Don’t sleep on turnips! When roasted, this hardy root veggie goes from sharp and slightly spicy to mellow, creamy, and slightly sweet. That’s why we like to pair roasted turnips with honey and coconut oil, plus plenty of fresh herbs and a splash of lemon juice to brighten everything up.
(If you’re still struggling to use all of your misfit turnips, check out eight other ways you can use them.)Print
The best part about this recipe is if you’re looking to cook turnips with less sweet flavors, you can follow the same cooking method and swap honey and coconut oil for sea salt and olive oil.

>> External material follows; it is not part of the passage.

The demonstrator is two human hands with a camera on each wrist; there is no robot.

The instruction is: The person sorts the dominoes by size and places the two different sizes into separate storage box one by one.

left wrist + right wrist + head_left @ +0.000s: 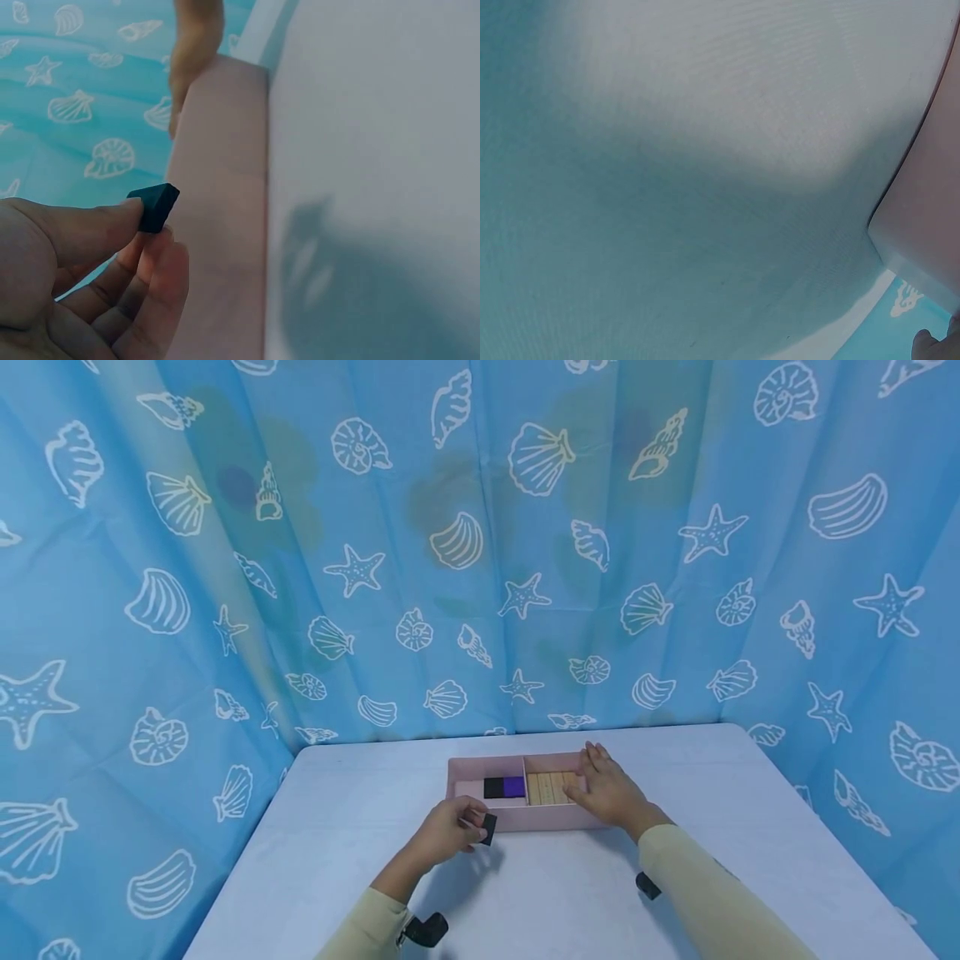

- 3 extra large turnips, peeled and cut into 1/2-inch cubes
- 3 tablespoons honey, plus extra for garnish
- 1 tablespoon coconut oil, melted
- 1 tablespoon salt
- Juice from 1/2 a lemon
- 3 tablespoons fresh parsley, chopped
- 1/2 teaspoon grated black pepper
- Preheat oven to 425°F.
- In a large mixing bowl, combine turnips with honey, coconut oil, and salt.
- Transfer to a parchment paper-lined baking sheet and bake until tender, approximately 30 minutes. Stir halfway through.
- Remove from oven and cover with juice from half a lemon and parsley. Stir to combine and transfer to a serving tray. Add freshly grated black pepper and a drizzle of additional honey. Serve and enjoy!